**TASK PROMPT**: Find the lines below that contain "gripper" and tally them. Return only the total.

**MATERIAL PROVIDED**:
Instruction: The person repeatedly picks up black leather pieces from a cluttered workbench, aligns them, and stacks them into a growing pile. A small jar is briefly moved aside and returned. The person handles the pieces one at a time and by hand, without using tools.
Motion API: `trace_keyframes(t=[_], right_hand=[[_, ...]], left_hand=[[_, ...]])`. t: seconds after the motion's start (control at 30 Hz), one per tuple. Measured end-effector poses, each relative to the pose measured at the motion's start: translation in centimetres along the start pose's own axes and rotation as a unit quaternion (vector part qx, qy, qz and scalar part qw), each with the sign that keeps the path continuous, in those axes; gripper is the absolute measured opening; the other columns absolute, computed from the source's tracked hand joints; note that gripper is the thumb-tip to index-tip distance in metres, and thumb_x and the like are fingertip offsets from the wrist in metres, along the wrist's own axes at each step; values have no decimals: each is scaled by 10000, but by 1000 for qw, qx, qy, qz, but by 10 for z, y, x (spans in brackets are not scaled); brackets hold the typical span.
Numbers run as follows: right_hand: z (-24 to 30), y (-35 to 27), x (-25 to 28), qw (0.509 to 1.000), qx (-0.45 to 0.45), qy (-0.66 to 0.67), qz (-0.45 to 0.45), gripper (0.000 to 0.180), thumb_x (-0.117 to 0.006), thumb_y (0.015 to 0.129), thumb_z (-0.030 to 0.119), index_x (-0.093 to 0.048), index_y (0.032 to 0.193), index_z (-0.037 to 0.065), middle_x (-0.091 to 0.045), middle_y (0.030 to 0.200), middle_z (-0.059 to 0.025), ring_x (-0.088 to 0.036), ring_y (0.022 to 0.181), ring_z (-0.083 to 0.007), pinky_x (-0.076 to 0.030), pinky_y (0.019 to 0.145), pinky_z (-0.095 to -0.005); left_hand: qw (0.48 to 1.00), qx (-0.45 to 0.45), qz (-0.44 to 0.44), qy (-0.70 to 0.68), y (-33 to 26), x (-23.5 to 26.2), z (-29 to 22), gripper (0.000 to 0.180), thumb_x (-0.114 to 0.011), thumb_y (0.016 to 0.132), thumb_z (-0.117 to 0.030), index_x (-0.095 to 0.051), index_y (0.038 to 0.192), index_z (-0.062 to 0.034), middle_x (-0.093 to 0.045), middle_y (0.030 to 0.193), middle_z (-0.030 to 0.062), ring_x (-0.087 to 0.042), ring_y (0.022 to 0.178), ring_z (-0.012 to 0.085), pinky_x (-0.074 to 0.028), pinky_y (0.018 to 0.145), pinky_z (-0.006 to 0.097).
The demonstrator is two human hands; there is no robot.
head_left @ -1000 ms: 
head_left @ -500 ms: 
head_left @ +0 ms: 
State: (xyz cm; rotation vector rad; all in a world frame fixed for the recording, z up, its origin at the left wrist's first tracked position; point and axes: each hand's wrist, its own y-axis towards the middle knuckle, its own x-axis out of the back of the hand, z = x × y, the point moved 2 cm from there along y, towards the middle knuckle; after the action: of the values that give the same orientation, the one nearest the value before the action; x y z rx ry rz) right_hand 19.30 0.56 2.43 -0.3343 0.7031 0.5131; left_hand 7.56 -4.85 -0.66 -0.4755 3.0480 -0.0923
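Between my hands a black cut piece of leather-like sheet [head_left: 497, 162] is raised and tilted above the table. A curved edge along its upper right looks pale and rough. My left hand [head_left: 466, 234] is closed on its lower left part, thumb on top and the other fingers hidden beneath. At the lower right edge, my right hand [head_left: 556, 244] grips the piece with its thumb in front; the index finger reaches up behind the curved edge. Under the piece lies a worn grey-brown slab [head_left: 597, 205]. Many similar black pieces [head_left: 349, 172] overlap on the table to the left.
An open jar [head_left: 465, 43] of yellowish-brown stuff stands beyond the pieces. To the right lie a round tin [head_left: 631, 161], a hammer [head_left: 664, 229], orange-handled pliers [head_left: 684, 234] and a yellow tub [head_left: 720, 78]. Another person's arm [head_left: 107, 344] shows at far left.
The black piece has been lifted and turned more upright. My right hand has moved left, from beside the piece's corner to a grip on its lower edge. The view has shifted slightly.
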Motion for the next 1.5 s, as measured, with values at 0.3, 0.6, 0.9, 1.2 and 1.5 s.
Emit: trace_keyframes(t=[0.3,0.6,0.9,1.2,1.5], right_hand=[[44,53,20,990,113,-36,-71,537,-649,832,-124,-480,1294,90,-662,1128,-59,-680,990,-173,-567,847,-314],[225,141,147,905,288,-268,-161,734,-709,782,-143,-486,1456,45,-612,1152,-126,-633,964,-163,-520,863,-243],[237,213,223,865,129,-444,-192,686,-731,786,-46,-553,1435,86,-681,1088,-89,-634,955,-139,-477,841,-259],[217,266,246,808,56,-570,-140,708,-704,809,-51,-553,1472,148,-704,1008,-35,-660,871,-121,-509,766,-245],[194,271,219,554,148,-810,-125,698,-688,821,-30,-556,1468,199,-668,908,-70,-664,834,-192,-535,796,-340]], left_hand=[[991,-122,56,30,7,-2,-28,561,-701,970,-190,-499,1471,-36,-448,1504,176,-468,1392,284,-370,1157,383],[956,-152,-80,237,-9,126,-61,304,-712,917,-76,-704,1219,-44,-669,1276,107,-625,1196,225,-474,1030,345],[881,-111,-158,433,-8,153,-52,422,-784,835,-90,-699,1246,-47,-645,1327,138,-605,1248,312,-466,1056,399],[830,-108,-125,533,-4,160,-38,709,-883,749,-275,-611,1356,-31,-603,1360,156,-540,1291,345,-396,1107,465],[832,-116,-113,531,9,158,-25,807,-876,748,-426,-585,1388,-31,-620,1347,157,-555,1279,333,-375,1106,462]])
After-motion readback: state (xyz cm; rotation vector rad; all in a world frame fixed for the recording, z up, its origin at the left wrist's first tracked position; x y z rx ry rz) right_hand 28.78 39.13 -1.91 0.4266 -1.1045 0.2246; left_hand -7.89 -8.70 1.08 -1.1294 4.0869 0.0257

**EXPECTED OUTPUT**: 2